The Last Time I Looked: (Stories, Real and Unreal) - THE MIND'S EYE Chapter Four
April 29, 2013

People who didn’t know, thought he was snubbing them. I found myself saying in an unnecessarily loud and strident voice...”Oh honey it’s so and so.” And then I’d say to so and so in a slightly softer, edgy voice, in what I hoped was a confidential manner, ”Adolph’s having a little vision problem.”

I was getting on my nerves.

“There are four steps Adolph, do you see them?’
“I see them, I see them, I’m fine.”
“I just wanted to be sure.”
“Right, thank you, I see them.”

Escalators, hand rails, aisles, seats, coat hooks, the acts of eating, pouring, heating a tea kettle, shaving, dressing, touch toning a phone, ringing a door bell, distinguishing money, finding the handle in a taxi, and hundreds of other ‘taken for granteds’ became the enemy.

The good news? So many thoughtful people who started coming up to him telling him their names as they embraced him warmly and honestly. Pals who sat next to him at dinner and volunteered to cut his food for him. The many who laughed with us at the way we were...who read to him, who sent him books on tape, the magnificent people who worked at the equally magnificent Andrew Heiskell library for the visually impaired. The knowledgeable staff and volunteers at “The Light House”, the brilliance of an organization called “In Touch”, which provided Adolph with a radio like device that broadcasted readings of the daily newspapers, magazines, etc. live every day at scheduled times with the press of a button. Those caring and anonymous (to us) people who donated their time and read for “In Touch”.

Finally, Adolph’s best friend through all of this, was Adolph and his imagination, his boundless intellect, curiosity, and astounding, specific memory. He retained his talent and non-hysterical, but strong desire to keep tapping into that talent, and into life. He was justifiably angry and bewildered at his condition, yet he unquestioningly trusted all of his caretakers. He had faith in something that he couldn’t or wouldn’t define. He railed at few, he blamed no one. He was not falsely cheerful. In fact, that word simply wasn’t applicable.

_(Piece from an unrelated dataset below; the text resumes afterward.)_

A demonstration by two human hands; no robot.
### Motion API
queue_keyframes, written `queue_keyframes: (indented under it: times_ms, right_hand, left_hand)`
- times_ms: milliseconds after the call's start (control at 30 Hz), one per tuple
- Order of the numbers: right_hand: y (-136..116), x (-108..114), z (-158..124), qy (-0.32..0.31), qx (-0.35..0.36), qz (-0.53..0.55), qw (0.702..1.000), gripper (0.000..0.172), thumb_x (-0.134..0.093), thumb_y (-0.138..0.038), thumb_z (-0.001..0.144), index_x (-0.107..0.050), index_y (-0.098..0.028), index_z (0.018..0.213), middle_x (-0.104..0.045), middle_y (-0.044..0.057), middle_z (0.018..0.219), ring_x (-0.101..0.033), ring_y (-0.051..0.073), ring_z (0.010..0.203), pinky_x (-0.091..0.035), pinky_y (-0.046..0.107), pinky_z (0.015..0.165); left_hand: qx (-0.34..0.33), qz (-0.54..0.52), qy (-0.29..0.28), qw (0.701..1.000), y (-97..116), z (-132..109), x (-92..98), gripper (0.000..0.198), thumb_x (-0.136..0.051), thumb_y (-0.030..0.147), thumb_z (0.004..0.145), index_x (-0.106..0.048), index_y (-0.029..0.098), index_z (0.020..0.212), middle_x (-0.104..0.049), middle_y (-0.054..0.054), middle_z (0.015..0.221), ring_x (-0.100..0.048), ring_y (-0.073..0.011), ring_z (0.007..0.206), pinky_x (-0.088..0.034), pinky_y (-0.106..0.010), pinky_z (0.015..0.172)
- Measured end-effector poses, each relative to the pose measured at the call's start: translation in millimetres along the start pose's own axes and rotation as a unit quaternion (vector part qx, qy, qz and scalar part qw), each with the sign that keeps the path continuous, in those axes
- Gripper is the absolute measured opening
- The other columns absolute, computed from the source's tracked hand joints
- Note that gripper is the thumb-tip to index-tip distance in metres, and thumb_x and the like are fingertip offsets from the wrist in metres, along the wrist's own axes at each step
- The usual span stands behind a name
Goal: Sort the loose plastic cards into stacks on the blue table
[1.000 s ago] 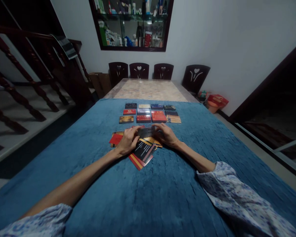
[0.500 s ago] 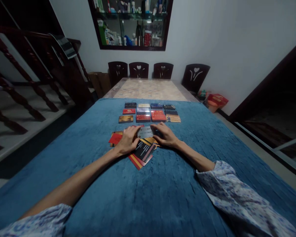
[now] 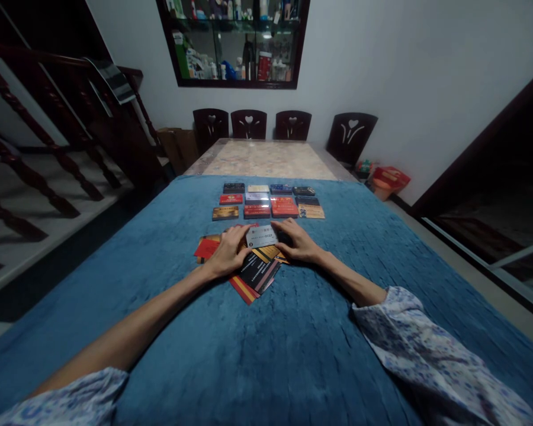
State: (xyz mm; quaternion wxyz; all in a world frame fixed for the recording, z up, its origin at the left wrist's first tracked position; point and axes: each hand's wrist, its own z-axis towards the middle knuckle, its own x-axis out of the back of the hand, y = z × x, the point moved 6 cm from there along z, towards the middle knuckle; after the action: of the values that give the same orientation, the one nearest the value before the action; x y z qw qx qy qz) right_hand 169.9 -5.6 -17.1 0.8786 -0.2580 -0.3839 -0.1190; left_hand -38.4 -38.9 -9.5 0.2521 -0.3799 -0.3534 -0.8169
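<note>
A silver-grey card (image 3: 262, 236) with printed lettering is held flat between my two hands. My left hand (image 3: 230, 251) grips its left edge, thumb near and fingers at the far side. My right hand (image 3: 298, 241) pinches the right edge, its fingers curled. Beneath lies a loose fanned pile: a black card (image 3: 258, 272) with white print, a yellow striped card (image 3: 266, 253), a red card (image 3: 206, 248) poking out left of my left hand, and a red-and-yellow card (image 3: 244, 289) nearest me. My hands hide part of the pile.
Beyond my hands stand neat card stacks in rows, among them an orange-red stack (image 3: 284, 207), a gold stack (image 3: 225, 213) and a red stack (image 3: 256, 211). A blue cloth (image 3: 266, 355) covers the near table. Dark chairs (image 3: 249, 124) line the far end.
The silver-grey card stays between both hands and looks slightly more tilted towards me. My hands have barely moved; the whole view has shifted a little.
</note>
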Motion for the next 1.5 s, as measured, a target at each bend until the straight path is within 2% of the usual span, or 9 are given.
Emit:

But he was funny. Oh, was he funny.

So, on that December morning, I slipped the N.Y. Times out of his arms. I wanted to read the review first, and edit it if necessary--it wasn’t. I woke him and read him the whole piece with its many favorable and admiring phrases. Tears of honest joy and excitement came to both of us, and Adolph triumphantly and knowingly said, “I knew it was going to be good when I picked up the paper, I could just feel the goods through my hands and body.”

Nothing was going to stop that eager, enthusiastic, eccentric and loving spirit, not while he was around.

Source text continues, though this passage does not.